In 1805, Campbell purchased a promotion to major in a regiment that spent two years in Jamaica. After returning to England, Campbell purchased a promotion to lieutenant colonel. Over the next three years, Campbell participated in the campaigns to capture Martinique, the Îles des Saintes, and Guadeloupe from the French.

==War in Europe==
Campbell returned to Britain in 1810 and in 1811 was seconded as a colonel in the Portuguese infantry, a post he held until 1813. In that year he was sent as a British military attaché to accompany the Russian Army. He was with the Russians when they invaded France in 1814. Campbell actively participated in fighting the French. He was severely wounded on 25 March 1814 while leading a cavalry charge during the Battle of Fère-Champenoise when a Russian Cossack mistook him for a French officer. Later in 1814, Campbell became a full colonel and in 1815 received a knighthood.

==Exile of Napoleon and Waterloo==
After the abdication of Napoleon in April 1814, Campbell was tasked with escorting him into exile on the Island of Elba and then heading the military detachment there. Lord Castlereagh, Great Britain's foreign minister, had insisted that Napoleon be given complete freedom on the island. On 26 February 1815, while Campbell was in Italy, Napoleon escaped Elba. There were suspicions in England that Napoleon had bribed Campbell to allow his escape, but the foreign ministry did not fault Campbell in any way.

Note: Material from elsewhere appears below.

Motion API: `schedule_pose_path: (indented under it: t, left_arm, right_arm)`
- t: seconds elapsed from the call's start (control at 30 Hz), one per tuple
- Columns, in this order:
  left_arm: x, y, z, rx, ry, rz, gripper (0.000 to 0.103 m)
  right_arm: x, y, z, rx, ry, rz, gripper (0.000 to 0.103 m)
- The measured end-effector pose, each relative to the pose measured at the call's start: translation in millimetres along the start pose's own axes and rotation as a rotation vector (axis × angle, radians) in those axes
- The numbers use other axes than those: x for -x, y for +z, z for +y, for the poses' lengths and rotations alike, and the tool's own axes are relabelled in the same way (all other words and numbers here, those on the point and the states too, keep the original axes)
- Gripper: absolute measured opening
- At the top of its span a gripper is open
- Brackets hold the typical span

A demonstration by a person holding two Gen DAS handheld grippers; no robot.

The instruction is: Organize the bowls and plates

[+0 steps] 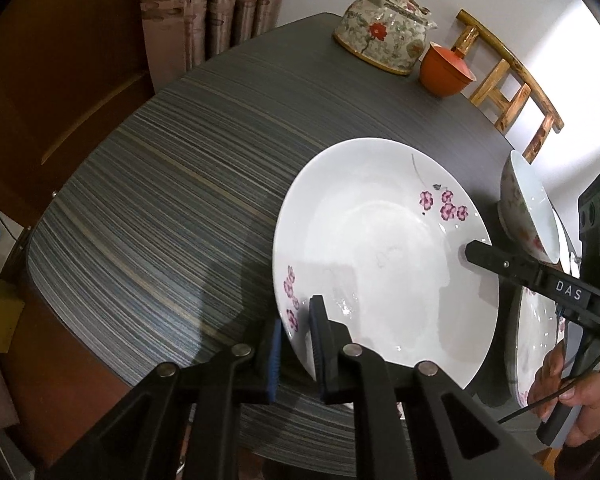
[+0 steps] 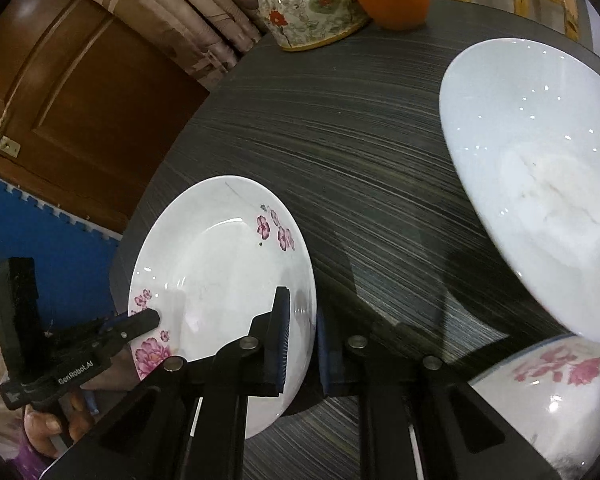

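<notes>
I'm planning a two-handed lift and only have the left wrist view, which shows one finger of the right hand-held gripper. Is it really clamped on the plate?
Observer: Yes. The right hand-held gripper has one pad inside the rim of the plate and one outside, closed on it.
Operator: Is there anything in the bowl beside it?
Observer: The bowl is white inside, with only a pale smear at the bottom.

Glossy glazed ceramic plate (image 1: 380, 248) on matt, streaky-grained table (image 1: 172, 200); wooden chair (image 1: 512, 88) beyond.
</notes>
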State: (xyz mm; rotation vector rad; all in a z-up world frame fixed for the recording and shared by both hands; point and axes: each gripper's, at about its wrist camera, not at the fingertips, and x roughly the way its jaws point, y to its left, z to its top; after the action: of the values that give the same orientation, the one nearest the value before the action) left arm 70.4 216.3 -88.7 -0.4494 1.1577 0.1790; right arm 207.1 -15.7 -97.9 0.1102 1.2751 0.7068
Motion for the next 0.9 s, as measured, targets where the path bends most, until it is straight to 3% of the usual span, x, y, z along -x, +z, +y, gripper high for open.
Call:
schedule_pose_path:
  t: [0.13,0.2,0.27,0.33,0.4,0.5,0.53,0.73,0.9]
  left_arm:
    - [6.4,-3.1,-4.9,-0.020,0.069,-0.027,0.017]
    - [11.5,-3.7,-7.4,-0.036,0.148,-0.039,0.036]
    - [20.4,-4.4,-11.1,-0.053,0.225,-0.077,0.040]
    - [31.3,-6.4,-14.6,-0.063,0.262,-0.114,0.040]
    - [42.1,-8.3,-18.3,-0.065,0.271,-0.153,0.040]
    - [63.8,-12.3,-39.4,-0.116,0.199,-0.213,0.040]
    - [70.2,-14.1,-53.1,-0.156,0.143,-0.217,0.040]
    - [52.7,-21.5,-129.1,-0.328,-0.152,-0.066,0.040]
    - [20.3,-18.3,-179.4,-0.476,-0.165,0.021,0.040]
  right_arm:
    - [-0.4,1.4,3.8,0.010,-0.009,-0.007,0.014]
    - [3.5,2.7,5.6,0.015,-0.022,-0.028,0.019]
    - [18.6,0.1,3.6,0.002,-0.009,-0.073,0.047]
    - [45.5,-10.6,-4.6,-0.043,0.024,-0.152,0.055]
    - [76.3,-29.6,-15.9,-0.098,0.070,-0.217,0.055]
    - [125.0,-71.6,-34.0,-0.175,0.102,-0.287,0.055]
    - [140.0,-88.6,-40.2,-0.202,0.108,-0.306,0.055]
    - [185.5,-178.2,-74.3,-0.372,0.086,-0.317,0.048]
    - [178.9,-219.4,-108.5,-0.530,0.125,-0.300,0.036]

In 1815 Campbell served in the Waterloo Campaign and served as a commander of occupation forces in France until 1818.

==Sierra Leone==
Campbell was promoted to major general in 1825 and was now able to apply for a staff appointment. The first opportunity was as governor of Sierra Leone. Due to the health hazards in that colony, Campbell's family asked him to turn down the assignment. However, Campbell decided to go.

On 14 August 1827, Campbell died in Sierra Leone and was buried in Circular Road Cemetery. In a 4 June 1833 letter to his nephew James Fitzjames, the Reverend Robert Coningham writes:
"My poor friend Sir Neil Campbell who died at Sierra Leone, lost his life by imprudent exposure & exertion before
he had recovered entirely from an attack of fever, by which means a relapse took place, when he was too weak to struggle against the malady."